Exercise description: Could you copy out every line of the data where the word "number" occurs?

Given data:
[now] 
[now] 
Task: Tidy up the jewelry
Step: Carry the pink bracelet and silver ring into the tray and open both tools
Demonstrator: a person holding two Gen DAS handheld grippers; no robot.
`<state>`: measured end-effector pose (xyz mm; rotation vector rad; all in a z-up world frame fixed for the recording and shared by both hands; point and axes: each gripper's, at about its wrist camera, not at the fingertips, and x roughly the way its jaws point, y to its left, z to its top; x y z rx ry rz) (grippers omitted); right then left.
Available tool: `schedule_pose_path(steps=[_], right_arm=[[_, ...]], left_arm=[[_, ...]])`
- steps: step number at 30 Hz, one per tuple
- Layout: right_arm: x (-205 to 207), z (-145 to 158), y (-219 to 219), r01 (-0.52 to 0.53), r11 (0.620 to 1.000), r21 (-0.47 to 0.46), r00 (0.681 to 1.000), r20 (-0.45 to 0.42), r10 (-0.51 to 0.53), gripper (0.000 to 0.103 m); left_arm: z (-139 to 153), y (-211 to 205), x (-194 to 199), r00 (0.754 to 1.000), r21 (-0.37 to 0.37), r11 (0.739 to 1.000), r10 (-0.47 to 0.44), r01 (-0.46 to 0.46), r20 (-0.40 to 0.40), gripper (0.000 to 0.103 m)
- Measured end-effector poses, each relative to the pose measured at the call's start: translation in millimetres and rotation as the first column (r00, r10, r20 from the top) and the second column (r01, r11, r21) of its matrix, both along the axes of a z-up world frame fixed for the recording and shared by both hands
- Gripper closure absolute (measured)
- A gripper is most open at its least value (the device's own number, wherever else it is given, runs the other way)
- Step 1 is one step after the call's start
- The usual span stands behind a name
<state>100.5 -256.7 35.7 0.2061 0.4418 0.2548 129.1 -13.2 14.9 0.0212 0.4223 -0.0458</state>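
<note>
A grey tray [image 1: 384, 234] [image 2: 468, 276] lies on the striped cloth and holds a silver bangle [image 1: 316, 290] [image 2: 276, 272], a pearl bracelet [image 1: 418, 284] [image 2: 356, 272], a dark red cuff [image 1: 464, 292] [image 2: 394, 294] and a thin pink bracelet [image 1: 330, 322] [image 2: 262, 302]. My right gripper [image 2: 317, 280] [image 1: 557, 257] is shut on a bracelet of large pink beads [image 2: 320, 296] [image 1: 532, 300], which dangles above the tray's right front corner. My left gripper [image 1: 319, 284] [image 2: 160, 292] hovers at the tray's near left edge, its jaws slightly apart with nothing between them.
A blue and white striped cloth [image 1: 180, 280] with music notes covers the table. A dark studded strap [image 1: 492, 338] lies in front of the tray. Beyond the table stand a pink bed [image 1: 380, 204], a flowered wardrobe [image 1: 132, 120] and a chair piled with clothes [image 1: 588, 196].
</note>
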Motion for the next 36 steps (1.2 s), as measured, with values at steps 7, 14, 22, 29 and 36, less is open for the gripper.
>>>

Your response:
- steps: step number at 30 Hz, one per tuple
- A gripper is most open at its least value (the device's own number, wherever else it is given, runs the other way)

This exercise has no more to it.